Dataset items
☆ ☆ ☆
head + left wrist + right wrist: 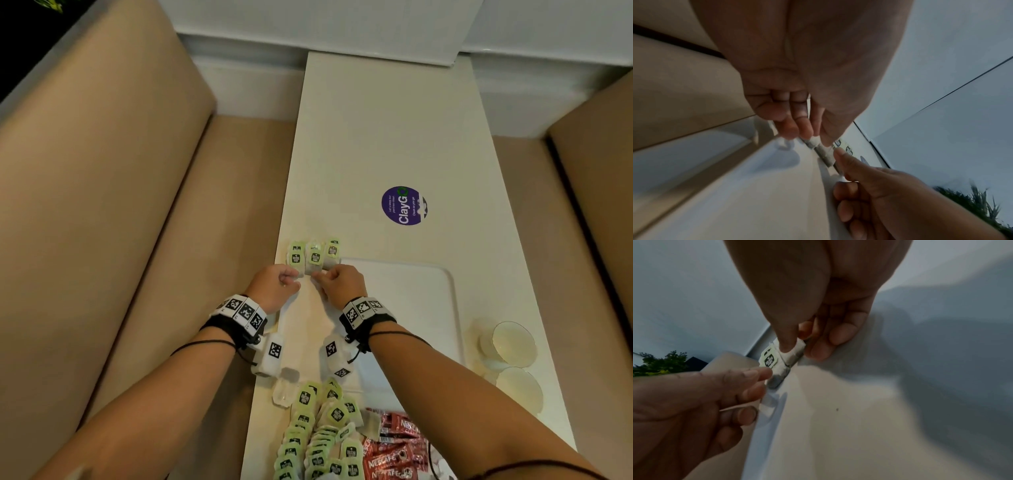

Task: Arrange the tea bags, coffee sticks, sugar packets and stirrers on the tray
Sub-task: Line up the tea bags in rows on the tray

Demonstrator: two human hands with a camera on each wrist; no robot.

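Note:
Three green-tagged tea bags (313,255) lie side by side at the far left corner of the white tray (411,291); I cannot tell whether they rest on it. My left hand (295,275) pinches the near end of the leftmost tea bag (815,141) between thumb and forefinger. My right hand (320,275) pinches the near end of the rightmost tea bag (792,350), thumb on top. The two hands almost touch. A heap of loose tea bags (318,431) and red coffee sticks (394,448) lies near me. I see no sugar packets or stirrers.
Two pale cups (513,342) stand to the right of the tray near the table's right edge. A purple round sticker (404,205) marks the table beyond the tray. Beige bench seats (120,205) flank the narrow white table.

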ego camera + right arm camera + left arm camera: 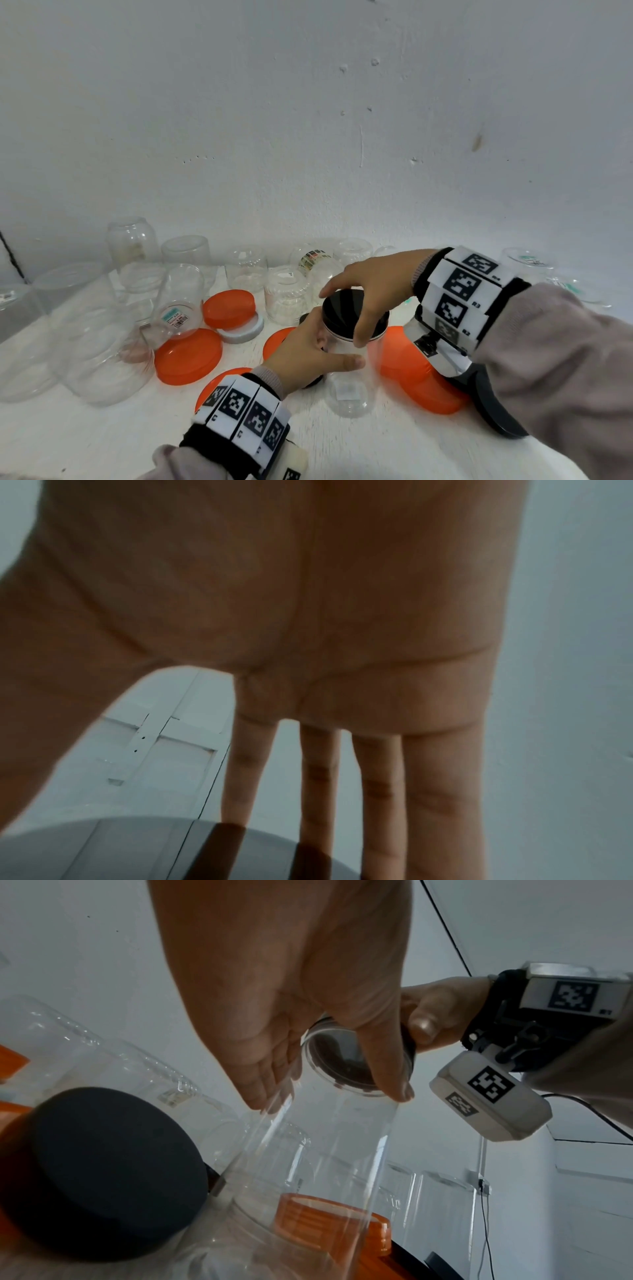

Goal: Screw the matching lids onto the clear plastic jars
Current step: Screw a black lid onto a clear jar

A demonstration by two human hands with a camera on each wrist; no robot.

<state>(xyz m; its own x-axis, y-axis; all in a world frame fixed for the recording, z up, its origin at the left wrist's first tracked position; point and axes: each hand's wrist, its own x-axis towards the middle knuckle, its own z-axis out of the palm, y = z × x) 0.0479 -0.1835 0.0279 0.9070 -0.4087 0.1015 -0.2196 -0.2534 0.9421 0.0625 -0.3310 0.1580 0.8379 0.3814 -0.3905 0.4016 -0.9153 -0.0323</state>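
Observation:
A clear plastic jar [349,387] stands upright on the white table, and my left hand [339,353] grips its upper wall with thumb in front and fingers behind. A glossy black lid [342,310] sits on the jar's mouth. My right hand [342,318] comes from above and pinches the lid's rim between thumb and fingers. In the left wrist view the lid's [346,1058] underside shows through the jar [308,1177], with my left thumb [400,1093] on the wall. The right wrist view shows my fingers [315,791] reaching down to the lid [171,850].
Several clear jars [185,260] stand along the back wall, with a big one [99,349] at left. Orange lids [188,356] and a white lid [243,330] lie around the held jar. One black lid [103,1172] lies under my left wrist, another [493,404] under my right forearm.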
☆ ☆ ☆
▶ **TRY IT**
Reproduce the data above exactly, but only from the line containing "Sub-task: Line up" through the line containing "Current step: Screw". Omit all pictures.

▶ **RESULT OF THIS TASK**
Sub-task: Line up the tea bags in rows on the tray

Demonstrator: two human hands with a camera on each wrist; no robot.

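Note:
Three green-tagged tea bags (313,255) lie side by side at the far left corner of the white tray (411,291); I cannot tell whether they rest on it. My left hand (295,275) pinches the near end of the leftmost tea bag (815,141) between thumb and forefinger. My right hand (320,275) pinches the near end of the rightmost tea bag (792,350), thumb on top. The two hands almost touch. A heap of loose tea bags (318,431) and red coffee sticks (394,448) lies near me. I see no sugar packets or stirrers.
Two pale cups (513,342) stand to the right of the tray near the table's right edge. A purple round sticker (404,205) marks the table beyond the tray. Beige bench seats (120,205) flank the narrow white table.
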
ego camera + right arm camera + left arm camera: 

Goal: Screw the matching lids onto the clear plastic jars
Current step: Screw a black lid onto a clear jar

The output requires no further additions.